Vu! Orange is the New Black, saison 7.

2 août 2019

Alors que Piper doit s’ajuster à la vie en liberté conditionnelle en tant qu’ex-détenue, Alex tente de rester loin des ennuis. Mais à Litchfield, les ennuis savent vous trouver. Et l’escalade rapide, définitive.
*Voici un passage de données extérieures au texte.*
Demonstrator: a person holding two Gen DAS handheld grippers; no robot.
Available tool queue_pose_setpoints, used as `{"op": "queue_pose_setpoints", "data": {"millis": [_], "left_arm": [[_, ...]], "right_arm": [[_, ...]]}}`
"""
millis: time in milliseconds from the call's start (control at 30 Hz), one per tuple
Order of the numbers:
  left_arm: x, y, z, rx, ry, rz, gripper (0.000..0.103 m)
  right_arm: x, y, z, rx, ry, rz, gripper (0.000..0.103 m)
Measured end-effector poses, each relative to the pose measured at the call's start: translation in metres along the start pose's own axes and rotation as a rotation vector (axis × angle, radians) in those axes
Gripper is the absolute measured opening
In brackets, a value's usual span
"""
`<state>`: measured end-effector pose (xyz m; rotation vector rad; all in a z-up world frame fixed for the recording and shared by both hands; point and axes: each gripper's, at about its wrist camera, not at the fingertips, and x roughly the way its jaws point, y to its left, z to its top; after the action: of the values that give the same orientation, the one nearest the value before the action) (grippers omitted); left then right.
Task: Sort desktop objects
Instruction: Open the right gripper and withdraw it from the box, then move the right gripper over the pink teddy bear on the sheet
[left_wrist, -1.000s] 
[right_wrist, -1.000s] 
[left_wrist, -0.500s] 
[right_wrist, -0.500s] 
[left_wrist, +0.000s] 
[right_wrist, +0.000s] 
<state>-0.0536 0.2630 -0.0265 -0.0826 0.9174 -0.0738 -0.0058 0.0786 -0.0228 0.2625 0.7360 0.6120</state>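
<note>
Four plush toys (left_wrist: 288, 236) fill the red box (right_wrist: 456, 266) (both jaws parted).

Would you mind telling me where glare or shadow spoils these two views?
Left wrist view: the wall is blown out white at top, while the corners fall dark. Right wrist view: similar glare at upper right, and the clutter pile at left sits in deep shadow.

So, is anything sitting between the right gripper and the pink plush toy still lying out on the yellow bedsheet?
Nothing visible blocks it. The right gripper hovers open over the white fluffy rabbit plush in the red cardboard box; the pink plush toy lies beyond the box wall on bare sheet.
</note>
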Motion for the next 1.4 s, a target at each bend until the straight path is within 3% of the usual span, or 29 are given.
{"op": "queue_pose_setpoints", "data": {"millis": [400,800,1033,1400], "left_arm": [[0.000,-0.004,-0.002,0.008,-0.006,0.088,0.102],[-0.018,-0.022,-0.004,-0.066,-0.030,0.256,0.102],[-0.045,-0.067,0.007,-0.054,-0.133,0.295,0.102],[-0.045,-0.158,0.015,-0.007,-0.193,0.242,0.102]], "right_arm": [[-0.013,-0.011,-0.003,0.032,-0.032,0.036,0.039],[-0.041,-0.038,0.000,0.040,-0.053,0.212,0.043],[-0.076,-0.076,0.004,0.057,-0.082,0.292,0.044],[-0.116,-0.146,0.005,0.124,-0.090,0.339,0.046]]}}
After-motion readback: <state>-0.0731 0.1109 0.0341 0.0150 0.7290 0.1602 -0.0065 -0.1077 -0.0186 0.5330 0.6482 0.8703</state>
Daya tourne, Gloria pense que Red perd la tête, Taystee est plus sombre que jamais après sa condamnation à la prison à vie pour le meurtre de Piscatella, Cindy culpabilise, Suzanne essaie de réparer ses amies, Blanca est à nouveau enfermée et Aleida continue de profiter des largesses de Hopper.

Conclure une série n’est pas une chose aisée. Surtout une série aussi ambitieuse qu’Orange is the New Black.

Car c’était une série ambitieuse. L’idée de la situer dans une prison pour femmes, de briser les codes, d’introduire de nouveaux types de personnages féminins, pour mettre en avant les minorités, pour s’intéresser aux sujets d’actualité, sans avoir peur de prendre parti.

Beaucoup de femmes. Des femmes différentes que celles qu’on a l’habitude de voir dans les séries américaines. Et on s’est attaché à elles. Presque toutes.

Sachant que c’était la fin, j’avais envie de savourer les derniers épisodes d’une série que j’ai pris beaucoup de plaisir à suivre.

Sauf que, très vite, j’ai vu des faiblesses, trop de facilités pour faire (re)tomber unetelle, pour relancer une intrigue un peu poussive (les exemples sont malheureusement nombreux, mais citons l’arrestation de Maritza, à la limite du ridicule, ou la mort de Karla), comme si les scénaristes avaient un peu la flemme de se creuser.

Et c’est dommage, car à côté de ça, OitNB reste une série engagée contre un système injuste et sclérosé.

Je me suis donc concentré sur les personnages en essayant de profiter des bons moments, quoi que sans la passion de(certaine)s saisons précédentes.

J’ai trouvé particulièrement intéressants les traitements de Morello, d’Alex, de McCullough, de Taystee (jusqu’au dernier épisode), Cindy, Suzanne, de Red et Gloria, de Blanca, Tamika et d’autres encore.

Piper, par contre, m’est toujours aussi insupportable. Je la trouve tellement niaise et fausse que j’ai beaucoup de mal à ne pas m’agacer quand je la vois à l’écran. Le fait que sa fin soit alambiquée n’arrange rien.

En parlant de fin, j’ai aimé les différents clins d’yeux à plusieurs personnages perdus de vue, mais ce n’était pas suffisant. C’était trop léger, même si ce n’était pas complètement lisse. Il m’a manqué quelque chose.

Et c’est fort dommage, car c’était la dernière saison, le moment de conclure en beauté une série qui laissera des traces dans la culture.

Ceci dit, malgré cette dernière saison en demi-teinte, Litchfield et ses détenues (et son personnel) garderont une place particulières pour moi.